A female supporter of Nikki Haley attends the former governor's final rally in South Carolina in Mount Pleasant on Friday evening

A female supporter of Nikki Haley attends the former governor’s final rally in South Carolina in Mount Pleasant on Friday evening

A drone shot shows the scene of Nikki Haley's last meeting in South Carolina - at the Patriot's Point Naval & Maritime Museum, located in Mount Pleasant, across from the city of Charleston

A drone shot shows the scene of Nikki Haley’s last meeting in South Carolina – at the Patriot’s Point Naval & Maritime Museum, located in Mount Pleasant, across from the city of Charleston

‘He fights in our army. And then to say that our military people are stupid or whatever, that just wasn’t right,” Ray added.

But for the Trump faithful, questioning Michael Haley’s whereabouts was completely off the table.

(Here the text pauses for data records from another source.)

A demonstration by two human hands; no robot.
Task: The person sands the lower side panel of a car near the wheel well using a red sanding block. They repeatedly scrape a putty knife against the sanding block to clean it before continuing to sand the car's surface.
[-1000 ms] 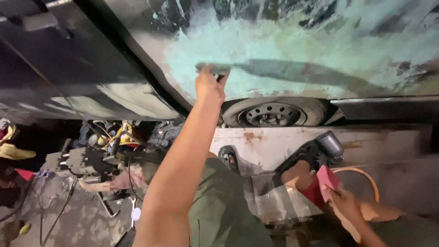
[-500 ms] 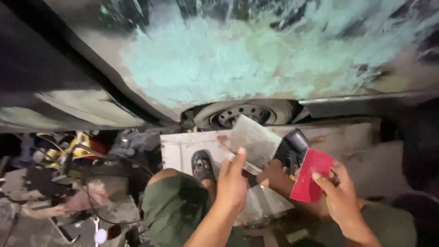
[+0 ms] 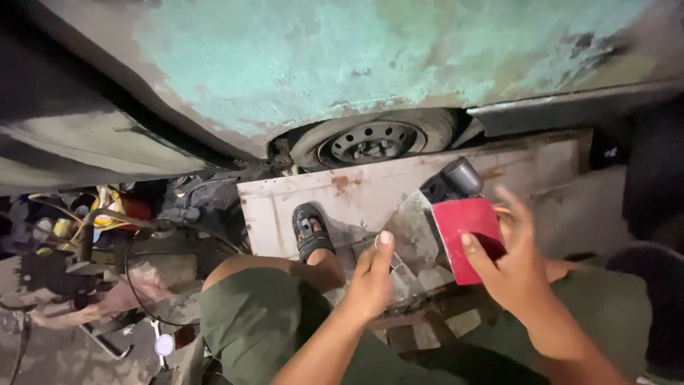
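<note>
Far above my hands is the big car body, with rough green paint and grey patches. Under it, up past my left hand, sits a wheel with a dark steel rim. Below the wheel, just above my left hand, lies a flat white metal sheet with rusty spots. My foot in a black sandal rests on it, just to the left of my left hand. My knees in green trousers are right under my hands. Way off to the left of my hands is a pile of tools and wires.

My right hand grips a red block with my thumb on its front. A black tool pokes out just above it. My left hand pinches the bottom of a grey sheet of sandpaper, which sits between my two hands and touches the red block.
</note>
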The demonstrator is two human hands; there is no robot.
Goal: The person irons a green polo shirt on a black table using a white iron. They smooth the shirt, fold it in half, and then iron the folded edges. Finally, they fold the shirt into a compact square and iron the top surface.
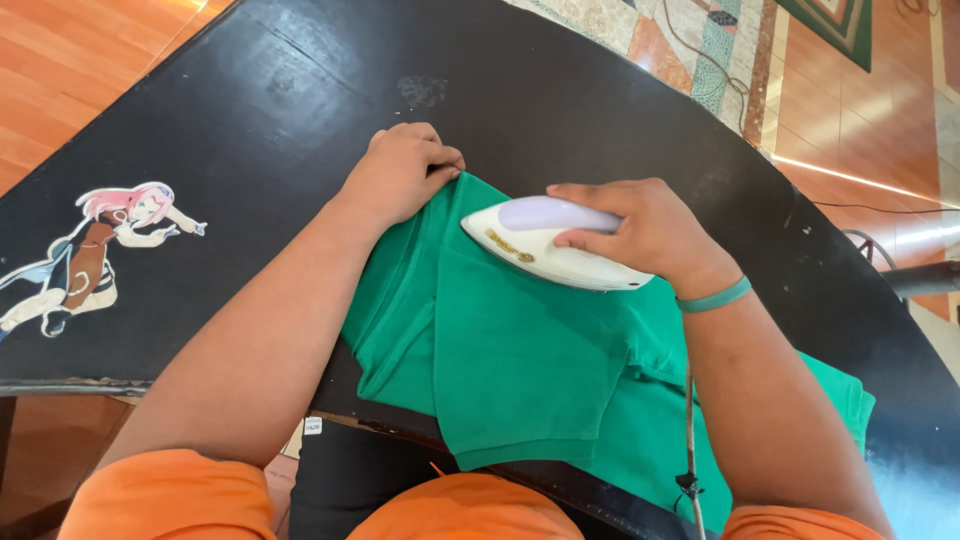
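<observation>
Right hand grips the white iron on the green shirt, left hand pinching its edge on the black counter — best kept taut, strokes slow and even.

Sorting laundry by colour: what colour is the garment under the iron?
Plain green garment, seen best in the head view.

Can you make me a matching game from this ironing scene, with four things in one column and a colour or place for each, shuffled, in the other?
Things:
1. iron
2. garment
3. wristband
4. cartoon figure

Descriptions:
A. teal, around the right wrist
B. white and lilac, under the right hand
C. painted on the black table, far left
D. green, pinned at its edge by the left hand

Pairs: 1-B, 2-D, 3-A, 4-C
</observation>
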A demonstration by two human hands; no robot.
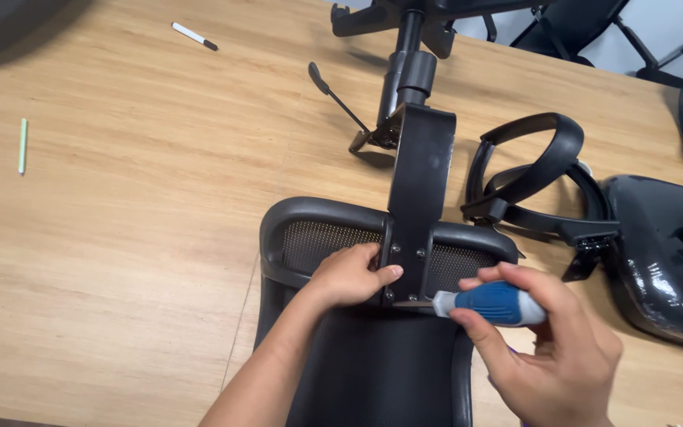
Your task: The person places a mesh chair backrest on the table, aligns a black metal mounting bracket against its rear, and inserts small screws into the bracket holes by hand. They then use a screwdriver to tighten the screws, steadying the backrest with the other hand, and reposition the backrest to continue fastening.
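Observation:
A black mesh chair backrest (310, 229) lies on the wooden table (120, 237), with a black metal bracket (420, 182) screwed onto its middle. My left hand (349, 273) presses on the backrest frame beside the bracket's lower screws. My right hand (547, 348) grips a screwdriver with a blue and white handle (492, 304); its tip points left at a screw near the bracket's bottom edge. The bracket runs up to the seat mechanism and gas cylinder (409, 75).
Two black armrests (531, 170) lie to the right of the bracket. A black seat pad wrapped in plastic (666, 253) sits at the far right. A lever (337, 99), a marker pen (194, 35) and a green stick (22, 146) lie on the table.

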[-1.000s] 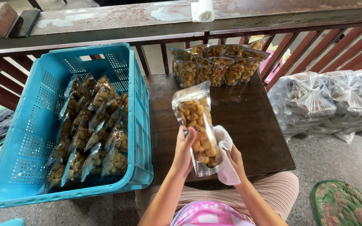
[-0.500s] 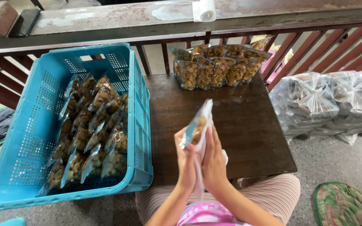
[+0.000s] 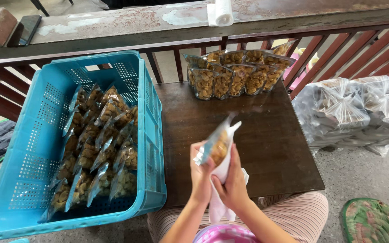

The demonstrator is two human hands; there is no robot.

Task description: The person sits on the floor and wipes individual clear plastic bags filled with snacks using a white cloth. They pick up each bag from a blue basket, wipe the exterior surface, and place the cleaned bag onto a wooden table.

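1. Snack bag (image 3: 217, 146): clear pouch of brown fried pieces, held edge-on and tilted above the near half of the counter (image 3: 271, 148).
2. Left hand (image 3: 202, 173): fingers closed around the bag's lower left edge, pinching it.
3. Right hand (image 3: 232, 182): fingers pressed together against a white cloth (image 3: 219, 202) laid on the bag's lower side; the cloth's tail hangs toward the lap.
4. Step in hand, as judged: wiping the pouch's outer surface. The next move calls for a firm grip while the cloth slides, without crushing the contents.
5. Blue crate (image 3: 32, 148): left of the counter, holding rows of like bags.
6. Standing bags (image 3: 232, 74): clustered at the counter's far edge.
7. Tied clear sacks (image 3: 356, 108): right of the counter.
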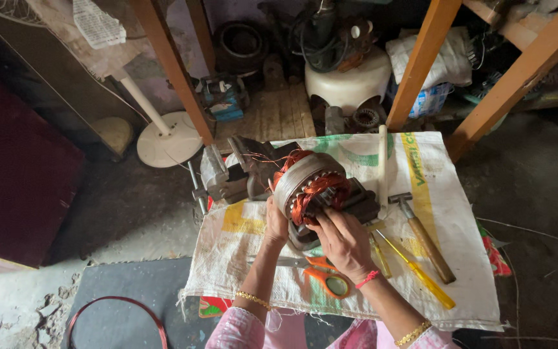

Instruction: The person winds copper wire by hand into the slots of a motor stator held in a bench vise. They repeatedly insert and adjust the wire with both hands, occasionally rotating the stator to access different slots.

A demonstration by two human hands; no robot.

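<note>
A round motor stator [305, 178] with copper wire windings is clamped in a grey bench vise [234, 173] on a white woven sack [434, 168]. My left hand [276, 223] rests against the stator's lower left rim. My right hand [342, 240] sits at its front face, fingers on the copper coils [323, 187]. Orange-handled scissors [323, 276] lie on the sack just below my right hand.
A wooden-handled hammer [426, 239], two yellow-handled screwdrivers [418, 271] and a white rod [382, 169] lie right of the stator. Wooden shelf legs [172, 64], a white fan base [166, 143], a white tub [347, 81] and motor parts stand behind. A copper wire loop [119, 318] lies lower left.
</note>
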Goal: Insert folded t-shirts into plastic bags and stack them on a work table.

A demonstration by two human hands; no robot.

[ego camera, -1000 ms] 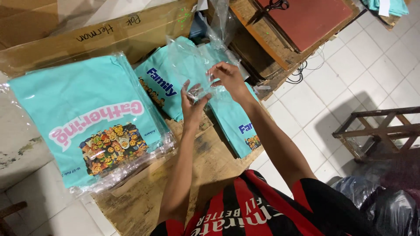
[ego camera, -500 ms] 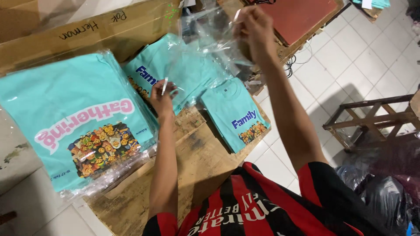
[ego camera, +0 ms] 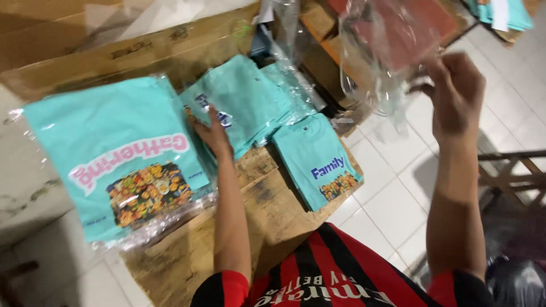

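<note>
The right hand (ego camera: 455, 94) is now raised well above the worktop (ego camera: 267, 204), clenched on a clear bag (ego camera: 387, 51) that a second ago was held low between both hands. The bag has been released by the left hand (ego camera: 213, 133), which is now laid flat on the middle shirt stack (ego camera: 244, 102). Just beside it a bagged stack (ego camera: 114, 159) is seen on the left and a bare folded shirt (ego camera: 315, 159) on the right. The bag is thus freed, and a shirt is being reached for.
</note>
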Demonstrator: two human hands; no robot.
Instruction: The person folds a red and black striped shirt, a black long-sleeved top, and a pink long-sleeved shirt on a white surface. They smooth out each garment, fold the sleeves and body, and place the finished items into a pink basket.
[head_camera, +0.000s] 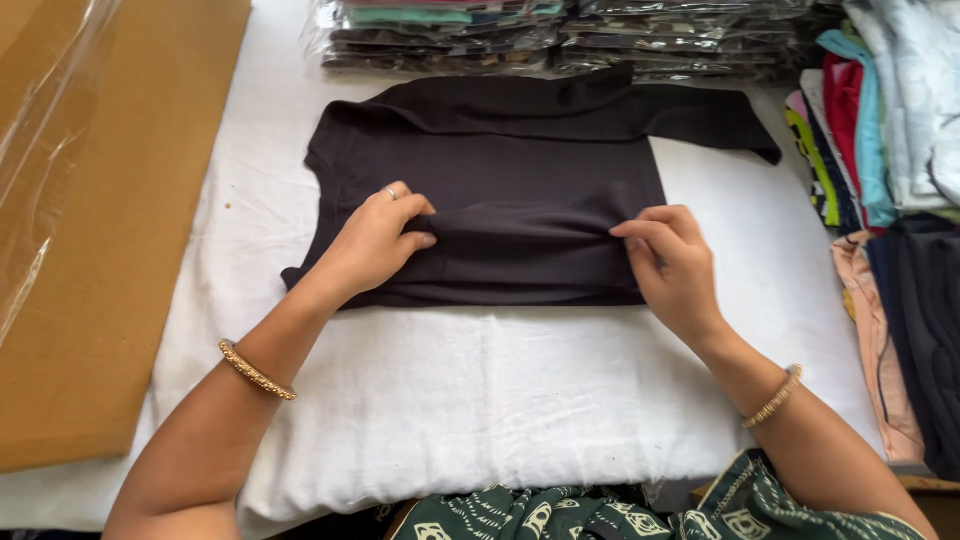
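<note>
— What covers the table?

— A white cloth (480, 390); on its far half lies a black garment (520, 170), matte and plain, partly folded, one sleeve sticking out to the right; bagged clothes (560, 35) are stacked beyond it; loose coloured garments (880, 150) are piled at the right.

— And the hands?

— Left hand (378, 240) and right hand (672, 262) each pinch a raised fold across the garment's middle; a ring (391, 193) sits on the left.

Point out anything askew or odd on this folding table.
The black shirt lies uneven: one sleeve sticks out on the right, the other side is folded in. Both hands pinch a ridge across its middle. Nothing looks spilled or damaged.
</note>
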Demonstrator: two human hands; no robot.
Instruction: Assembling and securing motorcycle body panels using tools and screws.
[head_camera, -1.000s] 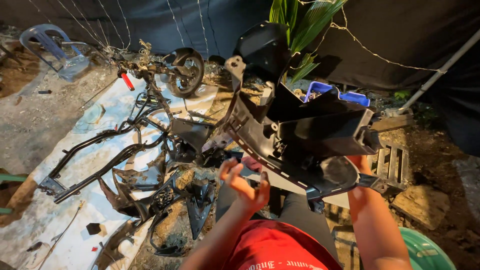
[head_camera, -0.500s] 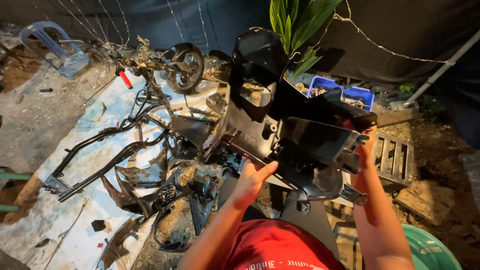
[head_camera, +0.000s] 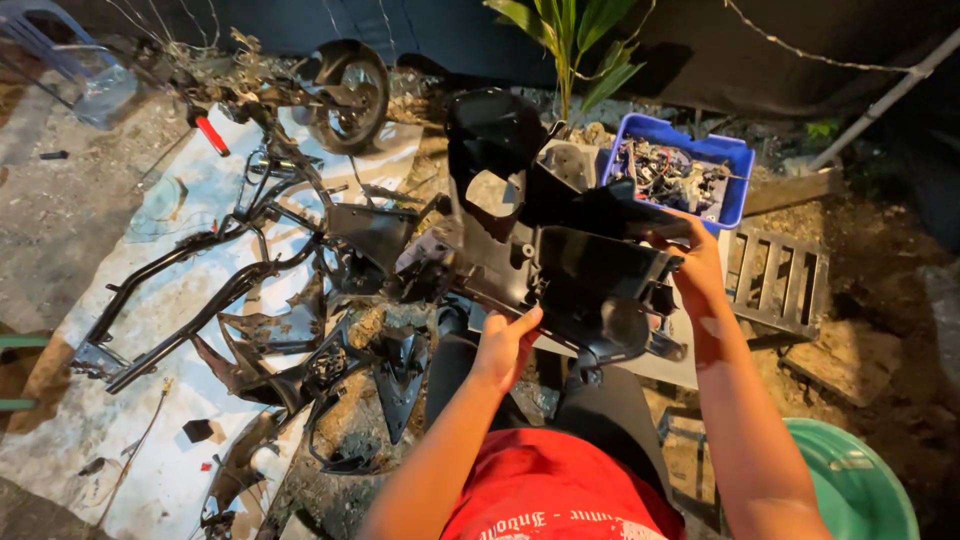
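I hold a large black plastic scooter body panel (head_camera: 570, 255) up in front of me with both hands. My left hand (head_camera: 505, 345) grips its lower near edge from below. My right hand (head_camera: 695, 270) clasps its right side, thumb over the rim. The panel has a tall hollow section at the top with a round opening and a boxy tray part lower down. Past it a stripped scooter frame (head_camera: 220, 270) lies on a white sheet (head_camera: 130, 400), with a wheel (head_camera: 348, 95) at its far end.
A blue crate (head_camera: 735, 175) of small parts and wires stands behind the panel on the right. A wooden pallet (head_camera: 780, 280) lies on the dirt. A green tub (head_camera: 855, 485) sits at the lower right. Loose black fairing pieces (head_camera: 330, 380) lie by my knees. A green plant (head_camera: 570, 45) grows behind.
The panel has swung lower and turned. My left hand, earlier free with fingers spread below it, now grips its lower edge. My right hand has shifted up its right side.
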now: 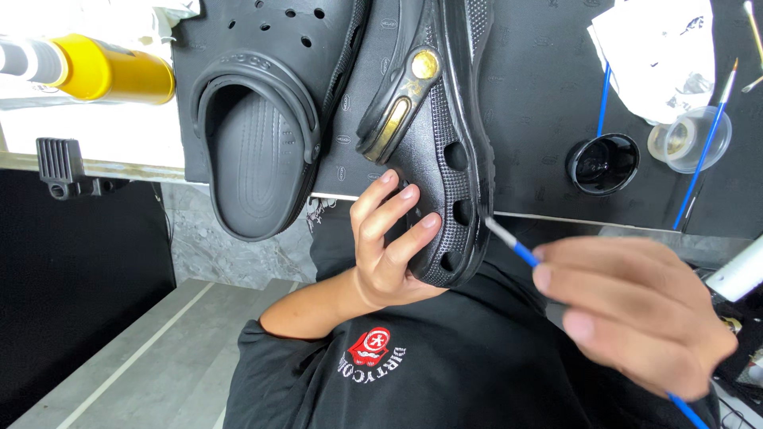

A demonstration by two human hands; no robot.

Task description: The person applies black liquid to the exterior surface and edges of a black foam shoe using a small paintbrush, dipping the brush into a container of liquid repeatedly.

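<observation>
My left hand [391, 242] grips the heel end of a black clog [445, 119] turned on its side, with its strap partly painted gold. In my right hand [636, 314] is a thin blue-handled paintbrush [517, 250], whose tip touches the clog's sole edge near the heel. A second black clog [262, 119] lies sole-down on the black mat [540, 103], just left of the held one, its heel overhanging the table edge.
A small black paint cup [602, 164] and a clear cup [688, 140] with blue brushes stand at the right. White crumpled paper [656, 52] lies behind them. A yellow bottle [107, 70] lies at the far left. Grey floor shows below.
</observation>
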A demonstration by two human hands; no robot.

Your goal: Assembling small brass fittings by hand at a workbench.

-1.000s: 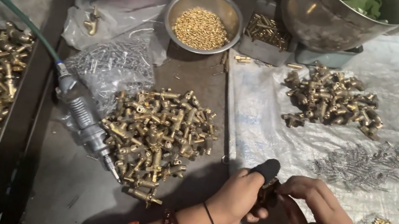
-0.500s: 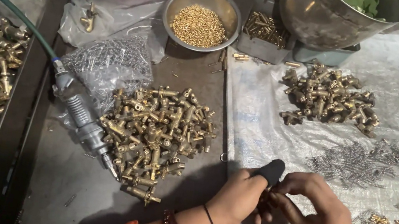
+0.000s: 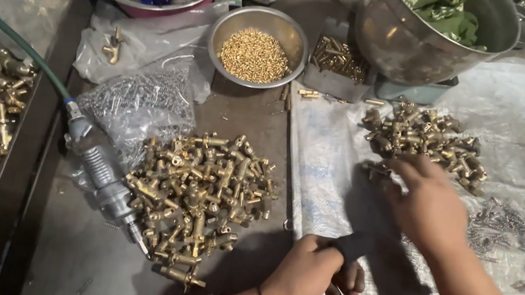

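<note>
- While the left hand [image 3: 311, 273] rests low in the centre of the frame, its fingers are curled shut around a small black tool [image 3: 353, 245], thumb on top.
- The right hand [image 3: 426, 204] stretches up toward the centre right, palm down, fingers spread apart and blurred; whether it grips anything I cannot tell.
- Its fingertips lie at the lower edge of a pile of brass fittings [image 3: 423, 136] on a white sheet [image 3: 321, 179].
- A bigger brass heap [image 3: 201, 187] sits left of centre, beside a metal air tool [image 3: 101, 173].
</note>
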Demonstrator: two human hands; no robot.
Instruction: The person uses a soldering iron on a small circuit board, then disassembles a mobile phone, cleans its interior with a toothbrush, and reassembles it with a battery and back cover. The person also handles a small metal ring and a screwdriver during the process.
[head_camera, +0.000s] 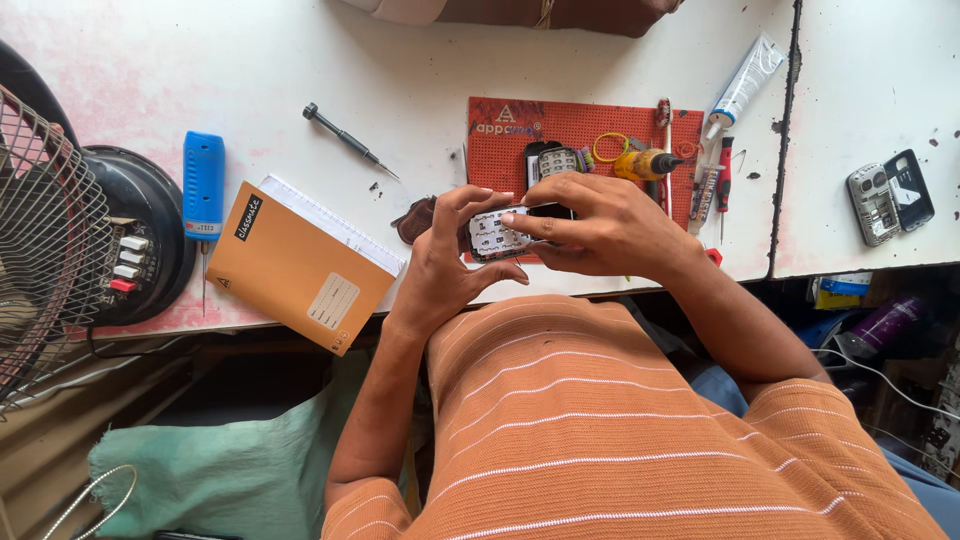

‘And here’s a question. Where is her husband? That is a good question. Why be offended,” said Kathy, a 76-year-old Trump supporter from Bamberg County.

WHAT’S NEXT?

If Trump wins South Carolina on Saturday, which is the most likely outcome, the primaries will continue if Haley decides to stay in the race.

Ultimately, any candidate who wants to earn the nomination must collect 1,215 delegates — and in South Carolina, 50 are up for grabs.

Haley has earned 17 delegates so far, compared to Trump’s 63, after Iowa, New Hampshire, Nevada and the US Virginia Islands joined in this year.

During a “state of the race” address on Tuesday, Haley insisted she is “a long way from dropping out.”

She has repeatedly said she plans to stay in the race until Super Tuesday on March 5, when 15 different states will hold simultaneous primaries.

If the polls come out Saturday and Haley loses her home state, her chances of remaining a viable candidate decrease even further.